* WHAT YOU NEED TO DO *
Your answer should hold exactly the lines below from the line with "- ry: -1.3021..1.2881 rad" through the line with "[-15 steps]", both included, and no pictures at all.

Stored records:
⟨
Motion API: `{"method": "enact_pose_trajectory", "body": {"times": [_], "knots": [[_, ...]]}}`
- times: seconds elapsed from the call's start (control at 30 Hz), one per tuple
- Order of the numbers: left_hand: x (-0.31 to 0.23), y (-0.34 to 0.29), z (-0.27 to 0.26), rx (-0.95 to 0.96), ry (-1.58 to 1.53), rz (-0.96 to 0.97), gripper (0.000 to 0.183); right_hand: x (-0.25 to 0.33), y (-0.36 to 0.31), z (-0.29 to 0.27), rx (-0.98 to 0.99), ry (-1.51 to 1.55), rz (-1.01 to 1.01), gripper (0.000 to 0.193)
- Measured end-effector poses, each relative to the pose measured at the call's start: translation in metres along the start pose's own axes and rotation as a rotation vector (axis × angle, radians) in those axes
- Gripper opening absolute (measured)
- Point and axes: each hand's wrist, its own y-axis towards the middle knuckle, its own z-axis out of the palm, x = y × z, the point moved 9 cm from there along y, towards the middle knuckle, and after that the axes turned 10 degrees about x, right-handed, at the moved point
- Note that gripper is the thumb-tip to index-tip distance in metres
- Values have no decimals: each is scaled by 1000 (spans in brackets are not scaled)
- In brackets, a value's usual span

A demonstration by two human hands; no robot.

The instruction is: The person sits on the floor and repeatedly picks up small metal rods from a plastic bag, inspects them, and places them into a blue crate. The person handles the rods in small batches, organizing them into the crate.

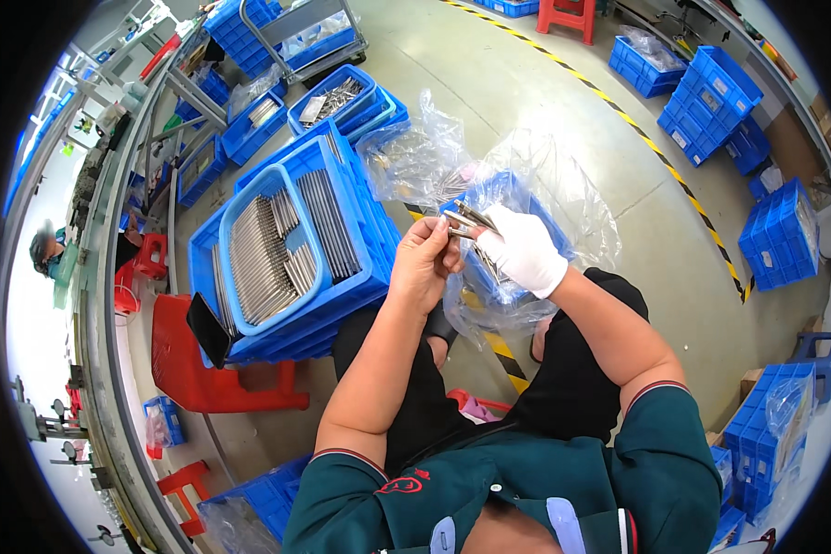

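Observation:
My bare left hand [421,265] pinches the ends of slim metal rods [466,218] in front of my knees. My right hand [526,254], in a white glove, is closed round the same small bunch; its fingers partly hide the rods. Beneath both hands stands a blue crate [549,220] lined with a clear plastic bag [577,198], with more metal rods inside. To the left, a light blue tray [321,268] carries neat rows of metal rods [258,254]. It rests on stacked blue crates [365,300], where darker rods [328,222] lie beside it.
A red stool [185,355] is left of the stack. Behind it, a blue bin [360,83] holds loose metal parts. Yellow-black floor tape [619,120] curves past more blue crates [706,106] on the right. A person [51,249] sits at the far left.

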Motion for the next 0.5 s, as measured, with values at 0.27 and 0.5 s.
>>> {"method": "enact_pose_trajectory", "body": {"times": [0.27,0.5], "knots": [[-24,-6,3,-104,407,107,18,-9,4,-1,30,129,64,24],[-30,-9,0,-161,509,87,17,-8,4,2,65,154,49,24]]}}
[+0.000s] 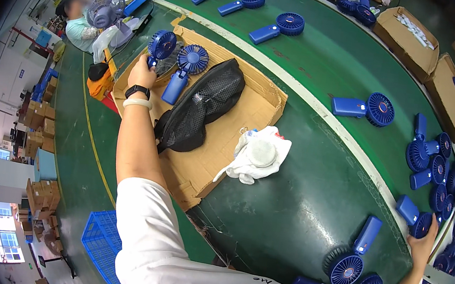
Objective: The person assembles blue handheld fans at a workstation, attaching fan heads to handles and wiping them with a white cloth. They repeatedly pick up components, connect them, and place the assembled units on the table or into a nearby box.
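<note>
Up at the left, over the cardboard tray [255,97], my left hand [142,73] is closed round a blue handheld fan [162,44]. Another blue handheld fan [175,87] lies in the tray, beside a black mesh bag [203,105]. My right hand [424,243] reaches to the far right and grips a second handheld fan [421,226] by its round head; part of the grip is hidden. Several similar fans [438,169] crowd just beyond that hand. Nearer me, more fans [346,270] lie on the dark green table.
Several handheld fans [290,23] lie spaced along a green conveyor belt [328,58]. White gloves with a round white piece [262,153] rest at the tray's edge. Cardboard boxes [407,42] stand at the far right. A co-worker [79,27] sits beyond a standing fan [106,9].
</note>
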Demonstrator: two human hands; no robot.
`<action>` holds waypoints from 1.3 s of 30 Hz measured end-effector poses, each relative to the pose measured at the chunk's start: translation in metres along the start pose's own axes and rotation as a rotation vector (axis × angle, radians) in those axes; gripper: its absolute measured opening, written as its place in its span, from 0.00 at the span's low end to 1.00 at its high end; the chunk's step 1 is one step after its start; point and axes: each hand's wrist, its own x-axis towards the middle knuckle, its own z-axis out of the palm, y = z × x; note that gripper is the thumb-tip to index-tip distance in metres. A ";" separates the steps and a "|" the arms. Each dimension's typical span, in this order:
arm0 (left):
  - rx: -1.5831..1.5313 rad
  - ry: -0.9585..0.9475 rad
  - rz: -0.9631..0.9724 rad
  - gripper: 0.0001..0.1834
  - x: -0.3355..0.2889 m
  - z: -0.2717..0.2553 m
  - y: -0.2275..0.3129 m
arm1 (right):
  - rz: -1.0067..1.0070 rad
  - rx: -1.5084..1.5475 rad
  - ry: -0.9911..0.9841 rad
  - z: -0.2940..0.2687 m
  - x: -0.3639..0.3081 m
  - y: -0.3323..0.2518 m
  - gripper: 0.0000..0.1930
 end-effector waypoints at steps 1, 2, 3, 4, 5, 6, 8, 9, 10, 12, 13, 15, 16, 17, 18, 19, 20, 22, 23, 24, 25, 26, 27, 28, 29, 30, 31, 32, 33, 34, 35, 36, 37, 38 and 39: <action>0.003 0.008 0.000 0.21 -0.001 0.000 -0.003 | 0.002 0.070 -0.001 -0.002 -0.010 -0.001 0.48; 0.005 0.016 0.002 0.21 -0.002 -0.002 -0.004 | 0.018 0.133 0.002 -0.005 -0.020 -0.004 0.48; 0.015 0.012 0.014 0.21 -0.004 -0.001 -0.004 | 0.037 0.193 0.005 -0.009 -0.029 -0.007 0.48; 0.026 -0.004 0.035 0.22 -0.004 -0.002 -0.003 | 0.058 0.255 0.010 -0.013 -0.039 -0.011 0.48; 0.037 -0.020 0.061 0.22 -0.003 -0.004 -0.001 | 0.128 0.380 0.011 -0.015 -0.048 -0.016 0.47; 0.045 -0.036 0.091 0.23 0.000 -0.006 0.004 | 0.143 0.394 0.023 -0.017 -0.054 -0.012 0.47; -0.038 -0.058 0.110 0.37 0.010 -0.004 -0.003 | 0.183 0.430 0.047 -0.016 -0.071 0.000 0.47; -0.023 -0.051 0.179 0.44 0.008 -0.007 0.018 | 0.167 0.433 0.073 -0.023 -0.079 0.003 0.47; 0.118 0.060 0.324 0.44 0.014 -0.019 0.012 | 0.147 0.350 0.116 -0.029 -0.081 -0.007 0.46; 0.139 0.323 0.211 0.36 0.017 -0.043 -0.006 | 0.121 0.309 0.129 -0.035 -0.080 -0.021 0.46; 0.000 0.379 0.253 0.29 0.007 -0.076 0.010 | 0.141 0.348 0.108 -0.041 -0.081 -0.028 0.47; -0.164 0.552 0.238 0.18 -0.016 -0.140 0.064 | 0.079 0.321 0.087 -0.048 -0.090 -0.038 0.46; -0.292 0.652 0.260 0.19 -0.051 -0.171 0.115 | 0.013 0.328 0.074 -0.047 -0.096 -0.039 0.45; -0.591 0.603 0.384 0.21 -0.091 -0.187 0.158 | 0.015 0.374 0.028 -0.046 -0.100 -0.045 0.45; -0.871 0.547 0.500 0.22 -0.137 -0.204 0.197 | 0.004 0.432 -0.024 -0.044 -0.102 -0.054 0.44; -0.939 0.338 0.516 0.28 -0.201 -0.216 0.244 | -0.033 0.455 -0.055 -0.045 -0.102 -0.065 0.43; -0.668 0.114 0.876 0.33 -0.240 -0.224 0.264 | -0.067 0.481 -0.085 -0.048 -0.102 -0.074 0.43; -0.632 -0.451 1.340 0.41 -0.307 -0.218 0.333 | -0.182 0.475 -0.072 -0.056 -0.103 -0.086 0.41; -0.531 -0.639 1.376 0.50 -0.332 -0.218 0.348 | -0.262 0.539 -0.052 -0.057 -0.096 -0.097 0.40; -0.646 -0.775 1.346 0.51 -0.356 -0.201 0.360 | -0.328 0.588 -0.029 -0.058 -0.092 -0.101 0.40; -0.667 -0.751 1.310 0.50 -0.373 -0.186 0.368 | -0.344 0.610 -0.034 -0.061 -0.087 -0.108 0.39; -0.638 -0.694 1.261 0.45 -0.384 -0.169 0.376 | -0.355 0.560 -0.028 -0.065 -0.081 -0.108 0.39; -0.700 -0.688 1.228 0.42 -0.386 -0.154 0.384 | -0.394 0.633 -0.052 -0.066 -0.075 -0.100 0.41; -0.758 -0.678 1.195 0.38 -0.384 -0.142 0.392 | -0.437 0.707 -0.073 -0.065 -0.064 -0.089 0.43; -0.957 -0.765 1.122 0.35 -0.382 -0.132 0.397 | -0.355 1.162 -0.235 -0.055 -0.048 -0.071 0.44; -1.155 -0.853 1.037 0.33 -0.382 -0.121 0.401 | -0.213 1.409 -0.343 -0.049 -0.030 -0.047 0.43; -1.350 -1.342 0.530 0.27 -0.388 -0.113 0.398 | -0.078 1.223 -0.272 -0.047 -0.009 -0.020 0.38; -1.541 -1.403 0.499 0.27 -0.387 -0.097 0.402 | -0.081 0.642 0.013 -0.045 0.010 0.006 0.34; -1.586 -1.428 0.430 0.26 -0.386 -0.093 0.409 | -0.053 0.229 0.245 -0.028 0.024 0.051 0.31; -1.623 -1.438 0.348 0.25 -0.383 -0.089 0.411 | 0.066 0.116 0.322 -0.021 0.036 0.078 0.27; -1.578 -1.364 0.275 0.26 -0.378 -0.086 0.406 | 0.207 0.082 0.314 -0.025 0.047 0.081 0.26; -1.482 -1.271 0.231 0.26 -0.377 -0.085 0.406 | 0.236 -0.071 0.429 -0.017 0.060 0.108 0.26; -1.352 -1.151 0.230 0.25 -0.373 -0.083 0.398 | 0.257 -0.073 0.439 -0.019 0.073 0.113 0.26; -1.223 -1.030 0.228 0.25 -0.369 -0.080 0.390 | 0.279 -0.075 0.449 -0.020 0.085 0.117 0.26; -1.061 -0.875 0.369 0.24 -0.365 -0.078 0.381 | 0.306 -0.046 0.420 -0.018 0.100 0.125 0.26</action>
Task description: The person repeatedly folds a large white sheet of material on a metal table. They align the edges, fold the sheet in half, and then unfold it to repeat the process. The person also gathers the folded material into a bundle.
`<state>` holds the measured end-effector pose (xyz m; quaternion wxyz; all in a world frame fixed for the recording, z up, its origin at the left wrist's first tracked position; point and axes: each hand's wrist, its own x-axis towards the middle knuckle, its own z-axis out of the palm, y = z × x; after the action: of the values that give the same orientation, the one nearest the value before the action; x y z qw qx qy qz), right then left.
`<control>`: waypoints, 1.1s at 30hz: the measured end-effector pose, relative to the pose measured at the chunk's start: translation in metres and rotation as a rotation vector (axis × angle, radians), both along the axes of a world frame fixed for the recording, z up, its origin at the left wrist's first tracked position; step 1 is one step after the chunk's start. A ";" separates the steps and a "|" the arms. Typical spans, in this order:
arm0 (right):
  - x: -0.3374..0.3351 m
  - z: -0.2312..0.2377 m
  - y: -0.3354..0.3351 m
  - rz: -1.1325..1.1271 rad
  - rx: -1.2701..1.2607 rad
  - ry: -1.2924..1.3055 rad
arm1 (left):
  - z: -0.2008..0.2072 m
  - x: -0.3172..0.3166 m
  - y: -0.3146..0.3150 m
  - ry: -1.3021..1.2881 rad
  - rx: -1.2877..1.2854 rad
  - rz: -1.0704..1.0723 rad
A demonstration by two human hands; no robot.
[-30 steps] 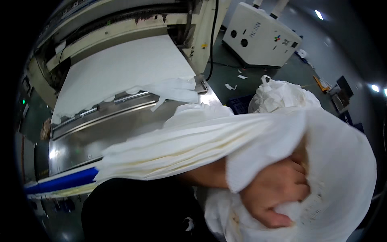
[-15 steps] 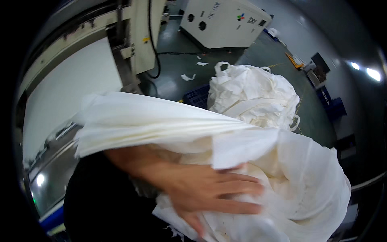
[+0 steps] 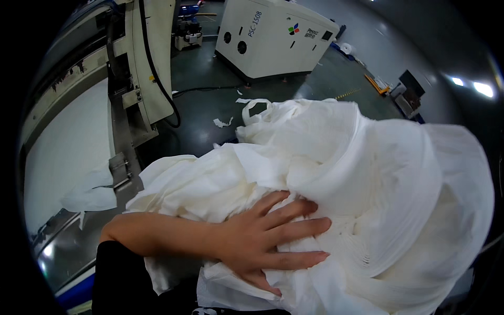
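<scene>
White, soft, many-layered fabric-like bundle [image 3: 362, 199] lies heaped centre-right, under the left grip [image 3: 252, 239]: fingers spread apart, hand laid flat against it. Right grip out of view. Loose layers may slide off if that pressure slackens. Beyond: cream metal machine frame [image 3: 152, 58], left; white boxy cabinet [image 3: 273, 42], ahead.

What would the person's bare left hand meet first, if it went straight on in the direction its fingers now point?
Most likely more of the large, loosely folded bundle of thin white sheet material: the left hand is spread on it, and its folds continue beyond the fingers. Depth is unclear here.
</scene>
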<state>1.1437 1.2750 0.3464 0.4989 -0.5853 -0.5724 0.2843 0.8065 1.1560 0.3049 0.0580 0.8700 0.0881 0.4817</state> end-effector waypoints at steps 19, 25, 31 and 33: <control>0.191 -0.251 0.269 -0.158 -0.140 -0.228 | -0.232 0.242 0.308 0.435 -0.554 0.628; 0.225 -0.370 0.226 -0.170 -0.335 -0.408 | -0.253 0.253 0.337 0.437 -0.627 0.537; 0.174 -0.400 0.099 -0.395 -0.127 -0.055 | -0.253 0.232 0.264 0.137 -0.650 0.709; 0.187 -0.431 0.032 -0.466 -0.066 -0.418 | -0.271 0.240 0.221 0.185 -0.580 0.738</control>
<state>1.3310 1.3074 -0.0850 0.4030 -0.7623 -0.5035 0.0541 1.0468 1.3772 0.0339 0.1154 0.7678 0.5265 0.3464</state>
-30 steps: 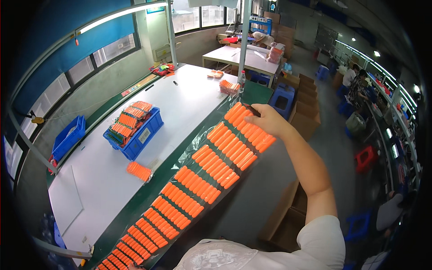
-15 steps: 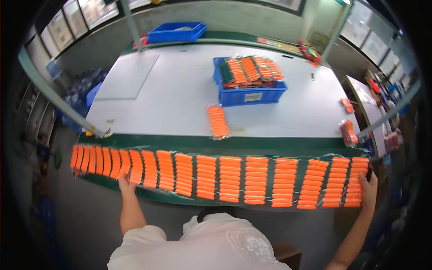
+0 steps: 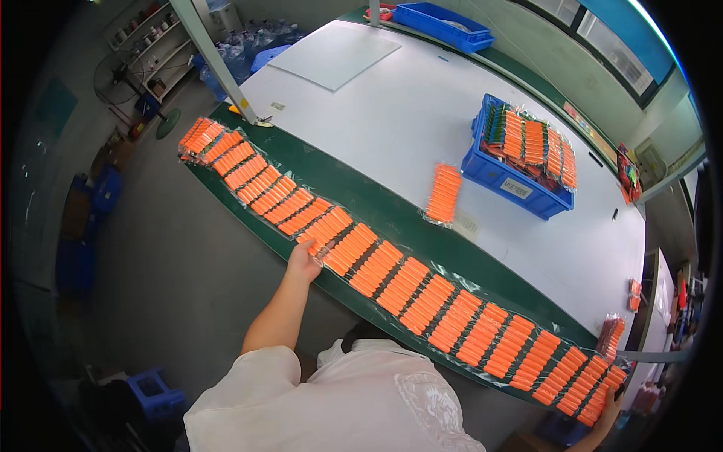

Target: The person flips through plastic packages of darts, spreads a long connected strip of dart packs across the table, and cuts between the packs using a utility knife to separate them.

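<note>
A long strip of clear plastic packs [image 3: 403, 288], each filled with a row of orange sticks, lies along the green front edge of the table. My left hand [image 3: 303, 262] is closed on the strip's near edge, left of its middle, with fingertips over one pack. At the right end, my right hand [image 3: 608, 410] grips the last pack, its fingers partly hidden. Packs at the far left end overlap in a small pile. Beyond the strip, a single pack of orange sticks [image 3: 443, 194] rests on the white tabletop.
A blue crate [image 3: 512, 184] heaped with similar packs stands on the white tabletop [image 3: 354, 135]. Some loose packs [image 3: 611, 336] lie by the right post. A blue tray [image 3: 444, 26] sits at the back. To the left are a metal post [image 3: 215, 60] and a standing fan [image 3: 124, 79].
The view has swung, so the table and strip now slant down to the right. Both hands stay on the strip. Its left end now looks more bunched.
</note>
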A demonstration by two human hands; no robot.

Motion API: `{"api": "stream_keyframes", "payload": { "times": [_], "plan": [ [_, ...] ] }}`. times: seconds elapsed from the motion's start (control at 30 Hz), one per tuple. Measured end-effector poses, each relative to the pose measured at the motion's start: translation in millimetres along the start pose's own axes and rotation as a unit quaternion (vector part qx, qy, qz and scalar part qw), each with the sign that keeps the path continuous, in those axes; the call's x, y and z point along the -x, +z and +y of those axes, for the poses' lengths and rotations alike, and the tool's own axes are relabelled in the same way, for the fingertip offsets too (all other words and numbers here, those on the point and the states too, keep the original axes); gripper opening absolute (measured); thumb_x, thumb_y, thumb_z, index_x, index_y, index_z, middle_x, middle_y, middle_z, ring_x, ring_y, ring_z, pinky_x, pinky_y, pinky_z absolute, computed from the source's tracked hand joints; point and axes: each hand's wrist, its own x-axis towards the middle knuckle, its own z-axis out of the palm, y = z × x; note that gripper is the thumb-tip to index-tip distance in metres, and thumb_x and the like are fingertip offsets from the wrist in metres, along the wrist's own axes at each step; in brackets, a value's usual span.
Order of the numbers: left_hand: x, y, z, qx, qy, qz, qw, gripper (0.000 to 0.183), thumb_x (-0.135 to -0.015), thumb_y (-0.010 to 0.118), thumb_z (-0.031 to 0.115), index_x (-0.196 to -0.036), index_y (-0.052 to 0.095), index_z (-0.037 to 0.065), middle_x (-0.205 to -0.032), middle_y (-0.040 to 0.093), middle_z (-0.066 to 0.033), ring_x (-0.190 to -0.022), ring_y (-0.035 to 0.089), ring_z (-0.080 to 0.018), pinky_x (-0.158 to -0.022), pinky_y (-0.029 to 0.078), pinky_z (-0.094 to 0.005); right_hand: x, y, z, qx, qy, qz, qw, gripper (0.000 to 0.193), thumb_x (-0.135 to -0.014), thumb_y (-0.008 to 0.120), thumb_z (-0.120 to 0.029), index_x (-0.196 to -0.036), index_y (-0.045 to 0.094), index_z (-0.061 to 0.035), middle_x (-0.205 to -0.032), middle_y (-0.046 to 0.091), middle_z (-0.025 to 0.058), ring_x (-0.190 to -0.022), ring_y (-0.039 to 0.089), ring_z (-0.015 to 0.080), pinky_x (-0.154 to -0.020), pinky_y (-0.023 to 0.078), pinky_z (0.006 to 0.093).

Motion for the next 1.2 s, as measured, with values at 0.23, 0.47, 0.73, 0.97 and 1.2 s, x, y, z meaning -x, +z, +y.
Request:
{"api": "stream_keyframes", "payload": {
  "times": [0.23, 0.47, 0.73, 0.97, 1.2],
  "plan": [
    [51, 22, -101, -0.046, -0.059, -0.003, 0.997, 0.030, -0.099, 0.045, 0.015, -0.128, 0.043, 0.005, -0.128, 0.053, -0.0162, -0.115, 0.057, -0.0363, -0.092, 0.050, -0.0469, -54, -103, 72, 0.041, 0.001, 0.000, 0.999, 0.027, -0.097, 0.057, -0.020, -0.117, 0.057, -0.0012, -0.102, 0.061, 0.0035, -0.091, 0.057, 0.0123, -0.079, 0.048, 0.0295],
    [102, 33, -195, -0.050, -0.049, 0.025, 0.997, 0.033, -0.099, 0.044, 0.014, -0.130, 0.039, 0.003, -0.126, 0.053, -0.0177, -0.111, 0.060, -0.0365, -0.086, 0.053, -0.0456, -68, -219, 156, 0.070, -0.026, 0.020, 0.997, 0.031, -0.097, 0.057, -0.020, -0.121, 0.056, 0.0005, -0.107, 0.061, 0.0035, -0.094, 0.056, 0.0125, -0.085, 0.044, 0.0274],
    [158, 33, -287, -0.103, -0.114, -0.014, 0.988, 0.034, -0.099, 0.045, 0.018, -0.130, 0.041, 0.005, -0.126, 0.055, -0.0193, -0.108, 0.062, -0.0341, -0.080, 0.054, -0.0413, -98, -358, 255, 0.090, -0.011, 0.041, 0.995, 0.036, -0.097, 0.057, -0.020, -0.126, 0.053, 0.0012, -0.114, 0.061, 0.0068, -0.097, 0.059, 0.0150, -0.085, 0.047, 0.0294],
    [165, 17, -325, -0.045, -0.182, -0.025, 0.982, 0.035, -0.099, 0.046, 0.016, -0.129, 0.043, -0.001, -0.125, 0.055, -0.0189, -0.108, 0.059, -0.0336, -0.096, 0.050, -0.0440, -73, -322, 248, 0.152, 0.002, 0.079, 0.985, 0.040, -0.096, 0.052, -0.011, -0.132, 0.047, 0.0053, -0.125, 0.056, 0.0113, -0.114, 0.055, 0.0202, -0.098, 0.044, 0.0324],
    [140, -4, -326, -0.104, -0.179, -0.020, 0.978, 0.037, -0.098, 0.049, 0.020, -0.129, 0.047, 0.001, -0.120, 0.058, -0.0175, -0.107, 0.061, -0.0319, -0.091, 0.053, -0.0426, -62, -282, 215, 0.233, 0.021, 0.141, 0.962, 0.034, -0.093, 0.059, -0.015, -0.122, 0.059, 0.0030, -0.104, 0.066, 0.0049, -0.092, 0.058, 0.0119, -0.083, 0.047, 0.0289]
  ]
}}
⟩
* SOLUTION *
  - ry: -1.3021..1.2881 rad
  - rx: -1.2877..1.2854 rad
  - rz: -1.0704..1.0723 rad
A demonstration by two human hands; no robot.
[-30 steps] 
[-15 steps] 

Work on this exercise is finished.